▶ Task prompt: Down to the last line, repeat the data below exactly.
(Given entries Opens)
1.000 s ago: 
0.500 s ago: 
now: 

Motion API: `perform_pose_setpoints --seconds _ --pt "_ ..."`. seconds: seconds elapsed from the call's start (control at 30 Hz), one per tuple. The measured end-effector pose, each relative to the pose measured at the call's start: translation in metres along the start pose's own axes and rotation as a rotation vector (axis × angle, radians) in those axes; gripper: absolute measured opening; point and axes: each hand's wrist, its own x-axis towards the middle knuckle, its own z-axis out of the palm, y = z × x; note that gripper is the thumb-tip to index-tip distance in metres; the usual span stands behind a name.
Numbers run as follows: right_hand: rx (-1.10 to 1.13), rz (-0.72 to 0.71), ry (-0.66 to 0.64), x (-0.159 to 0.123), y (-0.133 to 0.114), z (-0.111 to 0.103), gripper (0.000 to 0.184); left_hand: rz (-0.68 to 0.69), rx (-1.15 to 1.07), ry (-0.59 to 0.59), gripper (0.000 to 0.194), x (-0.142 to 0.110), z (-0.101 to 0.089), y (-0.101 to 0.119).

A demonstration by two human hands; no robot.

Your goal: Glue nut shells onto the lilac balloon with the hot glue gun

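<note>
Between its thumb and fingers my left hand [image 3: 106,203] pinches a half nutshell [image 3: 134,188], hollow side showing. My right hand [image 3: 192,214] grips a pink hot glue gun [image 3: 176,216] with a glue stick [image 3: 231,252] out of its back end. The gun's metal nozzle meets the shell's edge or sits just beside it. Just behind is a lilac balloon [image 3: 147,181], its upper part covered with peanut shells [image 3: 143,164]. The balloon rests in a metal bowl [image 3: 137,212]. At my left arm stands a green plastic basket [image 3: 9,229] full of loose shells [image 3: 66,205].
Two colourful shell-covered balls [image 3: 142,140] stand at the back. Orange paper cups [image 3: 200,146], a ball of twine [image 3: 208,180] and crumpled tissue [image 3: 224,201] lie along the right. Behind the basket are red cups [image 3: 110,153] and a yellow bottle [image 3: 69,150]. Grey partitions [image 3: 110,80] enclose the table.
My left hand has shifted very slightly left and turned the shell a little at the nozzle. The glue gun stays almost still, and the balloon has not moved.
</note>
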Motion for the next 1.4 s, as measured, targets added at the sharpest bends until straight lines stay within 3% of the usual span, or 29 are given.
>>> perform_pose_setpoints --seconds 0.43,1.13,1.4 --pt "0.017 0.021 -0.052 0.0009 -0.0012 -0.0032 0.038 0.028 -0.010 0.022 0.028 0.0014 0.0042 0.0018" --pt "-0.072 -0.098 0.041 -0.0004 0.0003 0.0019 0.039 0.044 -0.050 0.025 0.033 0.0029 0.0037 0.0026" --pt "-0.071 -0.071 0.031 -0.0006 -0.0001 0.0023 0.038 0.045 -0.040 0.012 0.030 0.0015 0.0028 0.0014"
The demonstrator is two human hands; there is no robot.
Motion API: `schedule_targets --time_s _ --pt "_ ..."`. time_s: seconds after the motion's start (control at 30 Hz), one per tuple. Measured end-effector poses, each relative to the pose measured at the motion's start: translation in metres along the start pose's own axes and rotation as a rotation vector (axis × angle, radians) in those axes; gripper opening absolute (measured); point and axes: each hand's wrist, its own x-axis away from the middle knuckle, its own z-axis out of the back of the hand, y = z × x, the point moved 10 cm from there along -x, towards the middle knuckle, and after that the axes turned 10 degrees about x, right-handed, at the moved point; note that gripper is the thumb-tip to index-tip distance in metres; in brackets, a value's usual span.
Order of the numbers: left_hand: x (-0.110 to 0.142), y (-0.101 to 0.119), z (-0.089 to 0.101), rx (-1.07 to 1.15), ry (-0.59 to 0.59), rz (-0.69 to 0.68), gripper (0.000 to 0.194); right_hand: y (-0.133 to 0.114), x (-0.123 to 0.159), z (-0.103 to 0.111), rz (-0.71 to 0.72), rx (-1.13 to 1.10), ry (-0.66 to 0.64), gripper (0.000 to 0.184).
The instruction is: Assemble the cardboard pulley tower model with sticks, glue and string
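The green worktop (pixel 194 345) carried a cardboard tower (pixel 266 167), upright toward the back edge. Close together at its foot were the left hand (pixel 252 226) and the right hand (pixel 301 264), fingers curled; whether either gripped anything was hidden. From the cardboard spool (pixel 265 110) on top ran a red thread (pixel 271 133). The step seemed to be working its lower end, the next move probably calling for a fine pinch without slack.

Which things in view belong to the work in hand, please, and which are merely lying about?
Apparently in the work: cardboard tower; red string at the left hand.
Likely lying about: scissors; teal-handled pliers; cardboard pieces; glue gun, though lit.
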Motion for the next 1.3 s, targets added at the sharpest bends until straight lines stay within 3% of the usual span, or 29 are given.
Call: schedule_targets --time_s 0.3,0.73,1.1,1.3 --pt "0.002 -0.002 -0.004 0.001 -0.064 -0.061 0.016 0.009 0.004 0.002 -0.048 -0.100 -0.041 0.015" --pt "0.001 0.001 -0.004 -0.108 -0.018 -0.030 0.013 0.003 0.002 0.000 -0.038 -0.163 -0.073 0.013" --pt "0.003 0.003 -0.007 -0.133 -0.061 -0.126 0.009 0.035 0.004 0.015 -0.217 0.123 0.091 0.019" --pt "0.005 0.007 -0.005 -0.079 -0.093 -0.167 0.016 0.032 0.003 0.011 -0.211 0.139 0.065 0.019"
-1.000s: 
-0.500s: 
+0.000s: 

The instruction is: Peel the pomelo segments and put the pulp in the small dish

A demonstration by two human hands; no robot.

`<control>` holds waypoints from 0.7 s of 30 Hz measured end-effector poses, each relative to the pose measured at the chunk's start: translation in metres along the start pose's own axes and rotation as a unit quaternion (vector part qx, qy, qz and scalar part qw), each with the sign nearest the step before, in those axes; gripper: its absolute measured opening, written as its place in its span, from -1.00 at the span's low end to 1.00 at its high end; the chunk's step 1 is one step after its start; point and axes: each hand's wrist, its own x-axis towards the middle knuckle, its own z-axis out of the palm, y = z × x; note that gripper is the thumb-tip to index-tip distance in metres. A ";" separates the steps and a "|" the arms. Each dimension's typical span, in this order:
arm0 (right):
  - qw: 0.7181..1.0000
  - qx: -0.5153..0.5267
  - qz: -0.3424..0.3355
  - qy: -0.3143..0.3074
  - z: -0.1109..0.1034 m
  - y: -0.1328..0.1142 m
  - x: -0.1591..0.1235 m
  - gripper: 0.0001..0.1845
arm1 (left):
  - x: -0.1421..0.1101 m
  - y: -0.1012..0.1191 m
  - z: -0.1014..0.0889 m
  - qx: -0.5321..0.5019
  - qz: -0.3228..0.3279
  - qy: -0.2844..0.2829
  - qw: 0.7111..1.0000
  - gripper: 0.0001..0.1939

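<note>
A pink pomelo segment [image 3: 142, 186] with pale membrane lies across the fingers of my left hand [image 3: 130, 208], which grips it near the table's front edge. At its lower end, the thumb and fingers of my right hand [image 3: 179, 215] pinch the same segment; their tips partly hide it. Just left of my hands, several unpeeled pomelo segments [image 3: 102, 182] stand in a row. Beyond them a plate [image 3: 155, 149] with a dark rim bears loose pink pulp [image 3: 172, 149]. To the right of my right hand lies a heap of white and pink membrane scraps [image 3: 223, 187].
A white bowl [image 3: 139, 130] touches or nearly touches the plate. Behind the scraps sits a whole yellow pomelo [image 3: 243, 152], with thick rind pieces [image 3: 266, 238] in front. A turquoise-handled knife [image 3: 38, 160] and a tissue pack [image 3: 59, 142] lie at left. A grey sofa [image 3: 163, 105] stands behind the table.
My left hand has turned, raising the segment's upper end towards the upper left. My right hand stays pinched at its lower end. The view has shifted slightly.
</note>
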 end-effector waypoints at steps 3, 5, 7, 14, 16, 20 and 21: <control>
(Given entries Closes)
▶ Result of the exercise:
1.000 s ago: 
0.500 s ago: 
now: 

Motion API: `perform_pose_setpoints --seconds _ --pt "_ ..."`. seconds: seconds elapsed from the call's start (control at 30 Hz), one per tuple. The measured end-effector pose, each relative to the pose measured at the call's start: translation in metres along the start pose's own axes and rotation as a rotation vector (axis × angle, radians) in those axes; gripper: absolute measured opening; point and axes: each hand's wrist, its own x-axis towards the middle knuckle, its own z-axis out of the palm, y = z × x; note that gripper is the thumb-tip to index-tip distance in metres; the usual span stands behind a name.
Numbers run as follows: right_hand: rx (-1.10 to 1.13), rz (-0.72 to 0.71), ry (-0.66 to 0.64), x (-0.159 to 0.123), y (-0.133 to 0.114), z (-0.111 to 0.103), gripper (0.000 to 0.184); left_hand: rz (-0.68 to 0.69), rx (-1.15 to 1.07), ry (-0.59 to 0.59), gripper (0.000 to 0.194), x (-0.142 to 0.110), z (-0.101 to 0.089), y (-0.101 to 0.119).

A demonstration by two human hands; no robot.

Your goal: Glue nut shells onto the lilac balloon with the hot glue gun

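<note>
Between its thumb and fingers my left hand [image 3: 106,203] pinches a half nutshell [image 3: 134,188], hollow side showing. My right hand [image 3: 192,214] grips a pink hot glue gun [image 3: 176,216] with a glue stick [image 3: 231,252] out of its back end. The gun's metal nozzle meets the shell's edge or sits just beside it. Just behind is a lilac balloon [image 3: 147,181], its upper part covered with peanut shells [image 3: 143,164]. The balloon rests in a metal bowl [image 3: 137,212]. At my left arm stands a green plastic basket [image 3: 9,229] full of loose shells [image 3: 66,205].
Two colourful shell-covered balls [image 3: 142,140] stand at the back. Orange paper cups [image 3: 200,146], a ball of twine [image 3: 208,180] and crumpled tissue [image 3: 224,201] lie along the right. Behind the basket are red cups [image 3: 110,153] and a yellow bottle [image 3: 69,150]. Grey partitions [image 3: 110,80] enclose the table.
My left hand has shifted very slightly left and turned the shell a little at the nozzle. The glue gun stays almost still, and the balloon has not moved.
</note>
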Motion for the next 1.4 s, as measured, targets added at the sharpest bends until straight lines stay within 3% of the usual span, or 29 are given.
>>> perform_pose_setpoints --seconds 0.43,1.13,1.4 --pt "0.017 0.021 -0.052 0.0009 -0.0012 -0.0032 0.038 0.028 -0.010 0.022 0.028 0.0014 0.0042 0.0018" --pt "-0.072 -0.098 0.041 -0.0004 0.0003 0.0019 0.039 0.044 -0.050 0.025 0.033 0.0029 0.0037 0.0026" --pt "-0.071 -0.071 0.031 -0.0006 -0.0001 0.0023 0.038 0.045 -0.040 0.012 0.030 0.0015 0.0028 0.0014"
The demonstrator is two human hands; there is no robot.
Motion API: `schedule_targets --time_s _ --pt "_ ..."`. time_s: seconds after the motion's start (control at 30 Hz), one per tuple. Measured end-effector poses, each relative to the pose measured at the motion's start: translation in metres along the start pose's own axes and rotation as a rotation vector (axis × angle, radians) in those axes; gripper opening absolute (measured); point and axes: each hand's wrist, its own x-axis away from the middle knuckle, its own z-axis out of the back of the hand, y = z × x, the point moved 10 cm from there along -x, towards the middle knuckle, and after that the axes turned 10 degrees about x, right-handed, at the moved point; note that gripper is the thumb-tip to index-tip distance in metres; in brackets, a value's usual span.
Order of the numbers: left_hand: x (-0.110 to 0.142), y (-0.101 to 0.119), z (-0.089 to 0.101), rx (-1.07 to 1.15), ry (-0.59 to 0.59), rz (-0.69 to 0.68), gripper (0.000 to 0.194); right_hand: y (-0.133 to 0.114), x (-0.123 to 0.159), z (-0.103 to 0.111), rz (-0.71 to 0.72), rx (-1.13 to 1.10), ry (-0.66 to 0.64), gripper (0.000 to 0.184).
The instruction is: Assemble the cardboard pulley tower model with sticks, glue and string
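The green worktop (pixel 194 345) carried a cardboard tower (pixel 266 167), upright toward the back edge. Close together at its foot were the left hand (pixel 252 226) and the right hand (pixel 301 264), fingers curled; whether either gripped anything was hidden. From the cardboard spool (pixel 265 110) on top ran a red thread (pixel 271 133). The step seemed to be working its lower end, the next move probably calling for a fine pinch without slack.

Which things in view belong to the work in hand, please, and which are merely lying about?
Apparently in the work: cardboard tower; red string at the left hand.
Likely lying about: scissors; teal-handled pliers; cardboard pieces; glue gun, though lit.
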Motion for the next 1.3 s, targets added at the sharpest bends until straight lines stay within 3% of the usual span, or 29 are given.
Call: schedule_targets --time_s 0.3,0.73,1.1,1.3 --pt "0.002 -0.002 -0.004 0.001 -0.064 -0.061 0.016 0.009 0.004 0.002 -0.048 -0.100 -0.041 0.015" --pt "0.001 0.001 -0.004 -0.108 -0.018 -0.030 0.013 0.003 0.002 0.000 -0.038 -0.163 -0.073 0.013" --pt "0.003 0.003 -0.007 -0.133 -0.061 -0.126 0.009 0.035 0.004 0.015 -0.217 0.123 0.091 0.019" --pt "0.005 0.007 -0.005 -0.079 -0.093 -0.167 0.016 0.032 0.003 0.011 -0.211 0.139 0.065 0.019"
-1.000s: 
-0.500s: 
+0.000s: 

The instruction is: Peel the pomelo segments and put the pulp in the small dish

A demonstration by two human hands; no robot.

`<control>` holds waypoints from 0.7 s of 30 Hz measured end-effector poses, each relative to the pose measured at the chunk's start: translation in metres along the start pose's own axes and rotation as a unit quaternion (vector part qx, qy, qz and scalar part qw), each with the sign nearest the step before, in those axes; gripper: its absolute measured opening, written as its place in its span, from -1.00 at the span's low end to 1.00 at its high end; the chunk's step 1 is one step after its start; point and axes: each hand's wrist, its own x-axis towards the middle knuckle, its own z-axis out of the palm, y = z × x; note that gripper is the thumb-tip to index-tip distance in metres. A ";" separates the steps and a "|" the arms. Each dimension's typical span, in this order:
arm0 (right):
  - qw: 0.7181..1.0000
  - qx: -0.5153..0.5267
  - qz: -0.3424..0.3355
  - qy: -0.3143..0.3074
  - z: -0.1109..0.1034 m
  - y: -0.1328..0.1142 m
  - x: -0.1591..0.1235 m
  - gripper: 0.0001..0.1845
arm1 (left):
  - x: -0.1421..0.1101 m
  - y: -0.1012..0.1191 m
  - z: -0.1014..0.0889 m
  - qx: -0.5321..0.5019
  - qz: -0.3228..0.3279
  - qy: -0.2844..0.2829
  - qw: 0.7111..1.0000
  - gripper: 0.0001..0.1939

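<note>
A pink pomelo segment [image 3: 142, 186] with pale membrane lies across the fingers of my left hand [image 3: 130, 208], which grips it near the table's front edge. At its lower end, the thumb and fingers of my right hand [image 3: 179, 215] pinch the same segment; their tips partly hide it. Just left of my hands, several unpeeled pomelo segments [image 3: 102, 182] stand in a row. Beyond them a plate [image 3: 155, 149] with a dark rim bears loose pink pulp [image 3: 172, 149]. To the right of my right hand lies a heap of white and pink membrane scraps [image 3: 223, 187].
A white bowl [image 3: 139, 130] touches or nearly touches the plate. Behind the scraps sits a whole yellow pomelo [image 3: 243, 152], with thick rind pieces [image 3: 266, 238] in front. A turquoise-handled knife [image 3: 38, 160] and a tissue pack [image 3: 59, 142] lie at left. A grey sofa [image 3: 163, 105] stands behind the table.
My left hand has turned, raising the segment's upper end towards the upper left. My right hand stays pinched at its lower end. The view has shifted slightly.
</note>
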 end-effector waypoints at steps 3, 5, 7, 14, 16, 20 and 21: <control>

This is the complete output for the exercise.